_TRY IT_:
From the listing below, please restate exactly the lines beginning at the one with "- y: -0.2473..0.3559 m" and ending at the one with "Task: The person", both included, and skip the pictures.

____ RECORD SET

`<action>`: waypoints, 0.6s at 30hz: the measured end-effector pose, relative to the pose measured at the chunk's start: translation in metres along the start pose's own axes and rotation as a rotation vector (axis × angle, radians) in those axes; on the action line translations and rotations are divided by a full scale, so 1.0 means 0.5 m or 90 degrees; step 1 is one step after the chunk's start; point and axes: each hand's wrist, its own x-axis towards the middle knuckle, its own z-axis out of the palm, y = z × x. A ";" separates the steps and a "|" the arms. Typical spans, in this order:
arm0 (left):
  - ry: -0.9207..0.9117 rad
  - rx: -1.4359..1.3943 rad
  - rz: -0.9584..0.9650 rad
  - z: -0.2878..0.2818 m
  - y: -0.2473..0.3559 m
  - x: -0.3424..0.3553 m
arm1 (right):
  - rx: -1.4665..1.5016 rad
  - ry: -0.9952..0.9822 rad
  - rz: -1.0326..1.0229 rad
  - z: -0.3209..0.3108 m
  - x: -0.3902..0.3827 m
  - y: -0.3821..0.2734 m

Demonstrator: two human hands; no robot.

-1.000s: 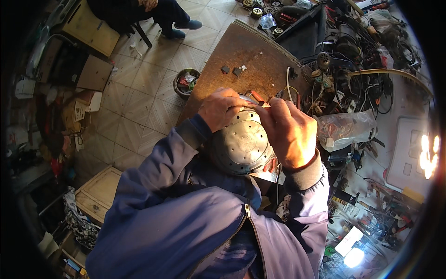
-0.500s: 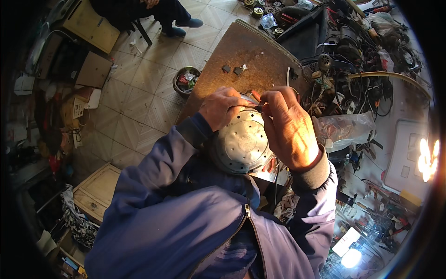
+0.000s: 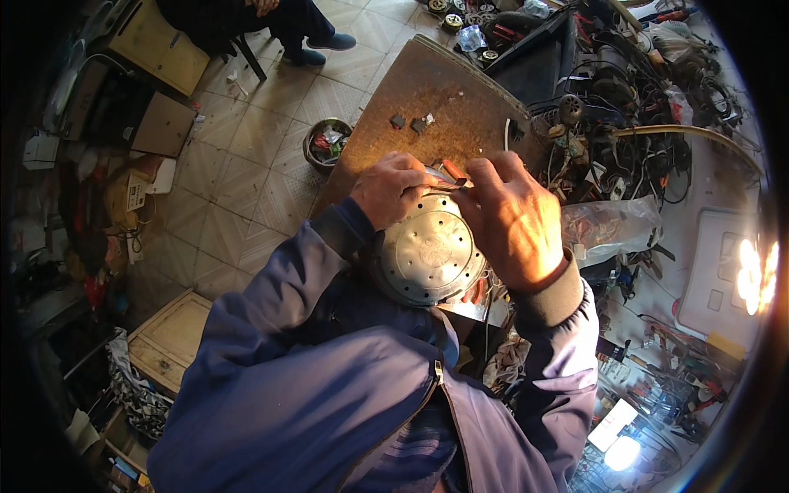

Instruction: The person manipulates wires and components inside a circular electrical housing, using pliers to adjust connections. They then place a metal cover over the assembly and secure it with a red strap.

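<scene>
A round, dull metal cover [image 3: 429,251] with a ring of small dark holes faces up close to my body, at the table's near edge. My left hand [image 3: 393,189] is closed at its far left rim, fingertips gripping the edge. My right hand [image 3: 516,222] is bent over the far right rim with thumb and fingers drawn together; what they pinch is hidden. Between the hands, a thin dark strip lies along the rim. Just beyond it is a red-handled tool [image 3: 453,170], partly covered by the fingers.
The worn brown table [image 3: 386,115] carries small dark pieces [image 3: 418,126]. Tangled wires and parts crowd the right, beside a clear plastic bag [image 3: 612,230]. A bin [image 3: 327,141] stands on the floor to the left. A seated person's legs [image 3: 288,29] show at the far left.
My right hand has shifted slightly right and its fingers have drawn back from the rim, showing more of the red handle. My left hand stays in place on the cover.
</scene>
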 end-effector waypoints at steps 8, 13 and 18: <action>0.005 -0.007 0.014 0.006 -0.002 0.003 | -0.111 -0.015 0.024 -0.003 -0.002 -0.013; 0.018 -0.021 0.020 0.003 -0.006 -0.002 | 0.085 -0.020 -0.016 0.002 0.003 0.001; 0.004 -0.016 0.020 0.000 -0.001 0.002 | 0.090 -0.041 0.033 -0.004 -0.003 -0.006</action>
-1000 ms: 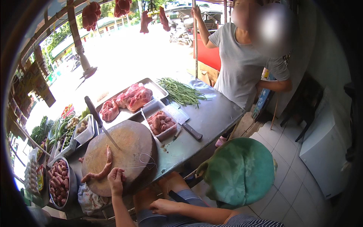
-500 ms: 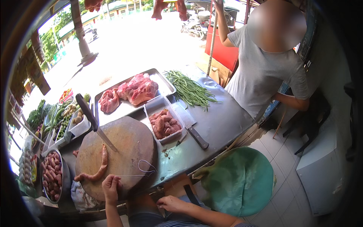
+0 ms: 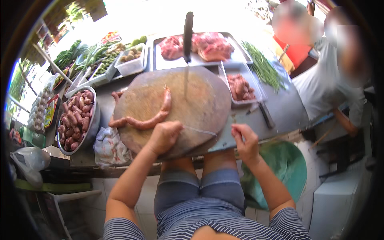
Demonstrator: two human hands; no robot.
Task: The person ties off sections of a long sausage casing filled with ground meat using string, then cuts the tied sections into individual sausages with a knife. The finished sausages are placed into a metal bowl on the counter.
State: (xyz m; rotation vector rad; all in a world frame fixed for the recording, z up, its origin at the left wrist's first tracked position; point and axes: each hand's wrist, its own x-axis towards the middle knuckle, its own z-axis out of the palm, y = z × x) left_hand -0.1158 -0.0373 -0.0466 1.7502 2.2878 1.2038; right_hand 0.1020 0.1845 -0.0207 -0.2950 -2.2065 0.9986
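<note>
A round wooden chopping block stands on the metal counter, with a long curved sausage lying across it. My left hand is closed at the block's near edge, just beside the sausage, pinching a thin pale string. The string runs right over the wood toward the rim. Right of the block, my right hand is raised, fingers half curled and a little apart, with nothing visible in them. A dark-handled knife stands upright, its blade tip on the block.
A metal bowl of short sausages and a crumpled cloth sit at left. Behind the block are a tray of raw meat, a plastic tub of meat and green beans. Another knife lies right. People stand far right.
My view has turned so the block sits nearer the middle. My right hand has risen from near my lap to beside the block. My left hand still holds the string.
</note>
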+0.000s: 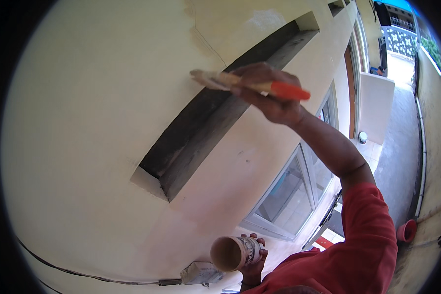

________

_ANSWER AREA_:
  - y: -0.2473..0.3559 m
  - x: -0.3424..0.3553 m
arm1 (right):
  - rx: -1.4665..1.5016 rad
  - ry: -0.9952..0.9822 rad
  - rz: -1.0326..1.0229 rad
  - z: -0.3209..0.3108 m
  - x: -0.3902..0.3827 m
  - y: -0.3821..0.2734 m

Demonstrator: two human hands; no robot.

-1.000s: 
-0.500s: 
+0.000s: 

Instruction: The person manipulates wires and components inside a circular electrical housing, using pliers to adjust connections. They then place a metal cover over the assembly and secure it with a red strap.

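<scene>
A round, dull metal cover [image 3: 429,251] with a ring of small dark holes faces up close to my body, at the table's near edge. My left hand [image 3: 393,189] is closed at its far left rim, fingertips gripping the edge. My right hand [image 3: 516,222] is bent over the far right rim with thumb and fingers drawn together; what they pinch is hidden. Between the hands, a thin dark strip lies along the rim. Just beyond it is a red-handled tool [image 3: 453,170], partly covered by the fingers.
The worn brown table [image 3: 386,115] carries small dark pieces [image 3: 418,126]. Tangled wires and parts crowd the right, beside a clear plastic bag [image 3: 612,230]. A bin [image 3: 327,141] stands on the floor to the left. A seated person's legs [image 3: 288,29] show at the far left.
My right hand has shifted slightly right and its fingers have drawn back from the rim, showing more of the red handle. My left hand stays in place on the cover.
</scene>
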 end-effector waypoints at steps 8, 13 and 18: <action>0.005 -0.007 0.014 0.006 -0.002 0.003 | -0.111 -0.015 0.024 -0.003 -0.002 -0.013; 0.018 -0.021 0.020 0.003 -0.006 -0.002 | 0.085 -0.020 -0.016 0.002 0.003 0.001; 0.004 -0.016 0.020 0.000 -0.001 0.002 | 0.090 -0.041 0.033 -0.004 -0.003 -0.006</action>
-1000 ms: 
-500 ms: 
+0 ms: 
Demonstrator: two human hands; no robot.
Task: The person ties off sections of a long sausage casing filled with ground meat using string, then cuts the tied sections into individual sausages with a knife. The finished sausages are placed into a metal bowl on the counter.

Nothing further belongs to this answer.